问题
I have a template that I use to aggregate up my data from its source to get means and 95% confidence levels, in order to plot these in ggplot (originally adapted from a Stack Overflow post many years ago, apologies but I don't know the original source) that looks like:
data %>%
group_by(var1, var2) %>%
summarise(count=n(),
mean.outcome_variable = mean(outcome_variable, na.rm = TRUE),
sd.outcome_variable = sd(outcome_variable, na.rm = TRUE),
n.outcome_variable = n(),
total.outcome_variable = sum(outcome_variable)) %>%
mutate(se.outcome_variable = sd.outcome_variable / sqrt(n.outcome_variable),
lower.ci.outcome_variable = mean.outcome_variable - qt(1 - (0.05 / 2), n.outcome_variable - 1) * se.outcome_variable,
upper.ci.outcome_variable = mean.outcome_variable + qt(1 - (0.05 / 2), n.outcome_variable - 1) * se.outcome_variable)

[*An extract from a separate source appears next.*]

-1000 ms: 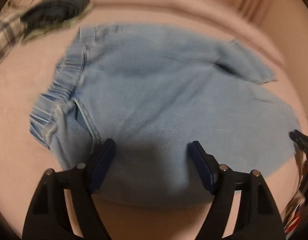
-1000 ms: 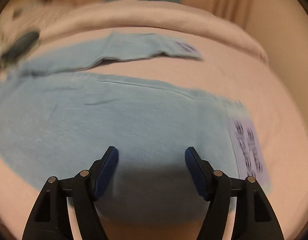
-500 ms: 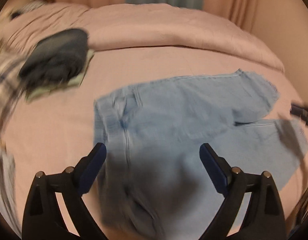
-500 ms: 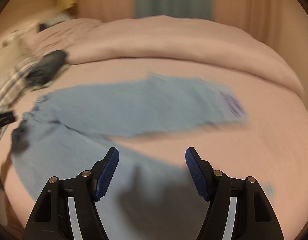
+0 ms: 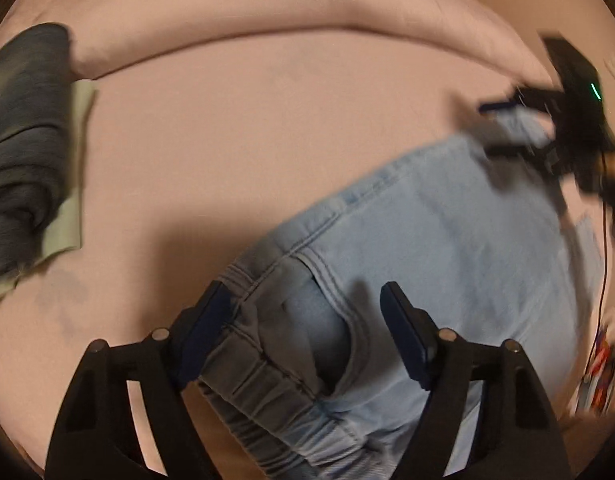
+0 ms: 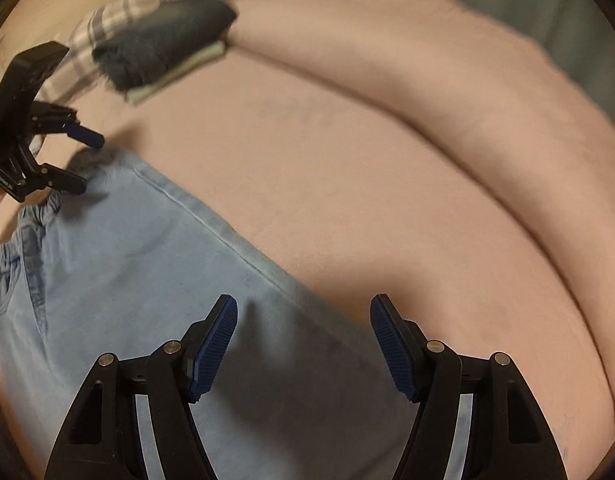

This works well with one or two outcome variables but becomes infeasibly impractical to copy and paste with large numbers of outcome variables, so I was hoping to use summarise_if instead where I have large numbers of outcome variables which are all numeric. However I do not know how to specify anything more complex than a simple function such as "mean" or "sd" in the "funs" argument. I have tried gmodels::ci() as follows:
dataset_aggregated <- data %>%
group_by(var1, var2) %>%
summarise_if(is.numeric, funs(mean, lowCI = ci()[2], hiCI = ci()[3])) # does not work without brackets either
However this results in
Error in summarise_impl(.data, dots) :
Evaluation error: no applicable method for 'ci' applied to an object of class "NULL".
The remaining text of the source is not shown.